Dr Oliver Robinson, who led the research, assessed over 500 volunteers for their levels of 'authentic self expression' in a variety of settings. They discovered that individuals are most likely to 'be themselves' with partners, then friends and parents. They were far less likely to reveal their true personality at work.

They then delved into the effects of 'being yourself'. Those who were open with their partners were more satisfied with life and a better sense of well-being. However, this wasn't reflected in those who opened up at work. Robinson told AOL: "The traditional advice to 'be yourself' doesn't seem to apply at work. By a good margin people were the least honest at work and it didn't relate to well-being in the way it did in other contexts."

He found that only 34% of people didn't try to project false information to impress people at work, and only 3% didn't hide their feelings at work. He concluded: "Impression management is de Rigeur at work." In fact, while people tend to score 7 out of ten for honesty with their partner and 4.5 for honesty with friends they scored just 3.5 at work.

Is this so bad?

In the final analysis, it comes down to degrees of openness. Careers advisers tend to tell you to be yourself in a job interview or a work environment, but they are coming from the angle that you can't fake an entirely different personality or project false passions and skills over the long term.

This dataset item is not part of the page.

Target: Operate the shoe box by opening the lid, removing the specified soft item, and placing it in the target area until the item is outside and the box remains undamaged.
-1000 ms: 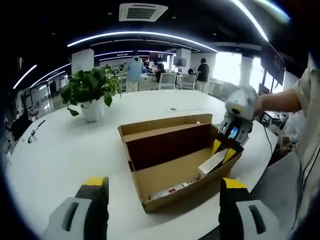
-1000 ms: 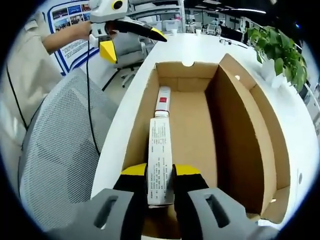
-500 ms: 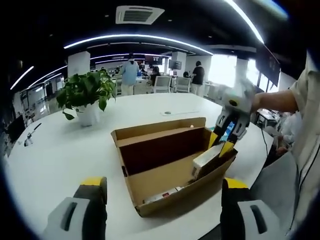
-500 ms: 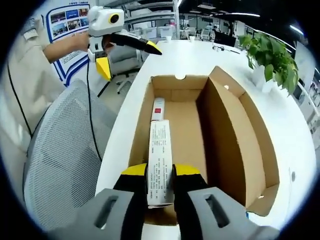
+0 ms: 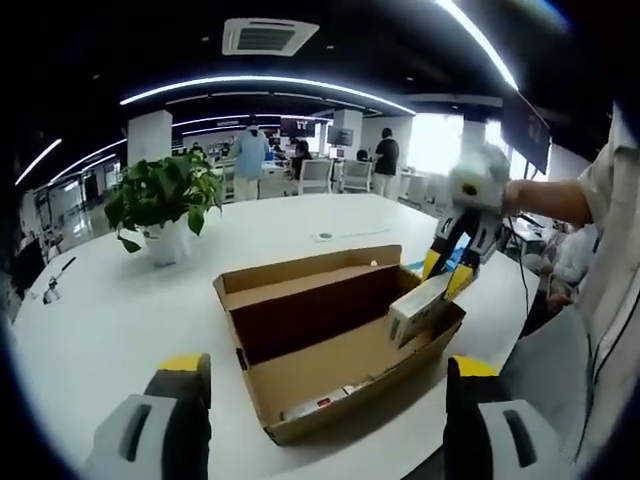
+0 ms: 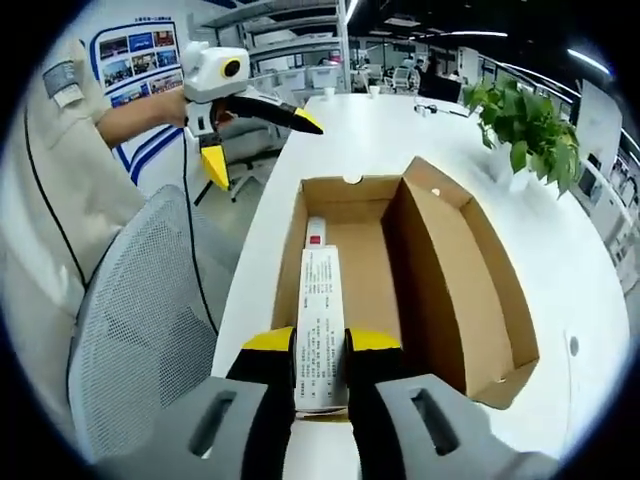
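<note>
In the left gripper view, the potted green plant in a white pot (image 5: 160, 205) stands at the upper left on the white round table (image 5: 90, 320). The left gripper (image 5: 320, 420) rises at the bottom edge, its yellow-tipped jaws spread wide with nothing between them, held off from the open brown cardboard shoe box (image 5: 330, 350) at centre, probably so as not to obstruct the lift. A red-and-white tube (image 5: 315, 403) lies on the box floor near the front wall. Right of centre, the right gripper (image 5: 445, 275) clamps the long white printed carton (image 5: 420, 305) by one end, tilted above the box's right rim.

In the right gripper view, a grey mesh chair (image 6: 140, 340) sits at the lower left, just beside the table edge. The carton (image 6: 320, 335) runs straight up from the closed jaws at bottom centre. Gripping the end likely lets it clear the walls without scraping the box (image 6: 430, 290), whose lid flap stands open on the right.
</note>
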`<action>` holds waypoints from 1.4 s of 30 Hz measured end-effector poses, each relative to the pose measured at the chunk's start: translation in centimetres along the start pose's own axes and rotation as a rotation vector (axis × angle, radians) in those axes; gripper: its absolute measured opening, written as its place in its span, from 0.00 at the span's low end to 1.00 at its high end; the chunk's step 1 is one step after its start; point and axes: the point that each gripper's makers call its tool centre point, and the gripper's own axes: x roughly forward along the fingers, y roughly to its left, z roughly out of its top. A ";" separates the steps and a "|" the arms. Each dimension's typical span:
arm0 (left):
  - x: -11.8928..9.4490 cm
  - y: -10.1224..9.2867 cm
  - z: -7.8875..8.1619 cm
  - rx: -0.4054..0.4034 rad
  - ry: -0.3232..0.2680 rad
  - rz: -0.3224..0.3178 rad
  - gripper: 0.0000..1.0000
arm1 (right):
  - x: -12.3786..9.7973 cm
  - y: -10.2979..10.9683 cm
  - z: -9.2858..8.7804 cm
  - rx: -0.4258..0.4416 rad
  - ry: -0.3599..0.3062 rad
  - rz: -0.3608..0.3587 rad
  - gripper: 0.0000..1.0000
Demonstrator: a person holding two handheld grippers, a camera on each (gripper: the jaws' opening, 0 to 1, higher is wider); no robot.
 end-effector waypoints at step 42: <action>1.4 -1.4 -0.7 0.101 0.018 -0.109 1.00 | -14.1 -3.2 -3.9 0.020 -0.041 -0.157 0.16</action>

However, there are times when clearly there are other considerations beyond being true to yourself, when it pays to keep quiet and play the long game. Robinson says: "Clearly if you're building a web of lies at work it's not good, but most people use a degree of self-editing to hide opinions that may be detrimental to making a good impression. Many consider it essential if they are going to keep their job."

Five honesty traps

Five questions when honesty may not be the best policy in formulating your answer:
1. What do you think of me as a boss?
2. Whose fault was it?
3. Do you enjoy working here?
4. How are you progressing with the piece of work I gave you over the Christmas holidays?
5. Can you stay late and finish that?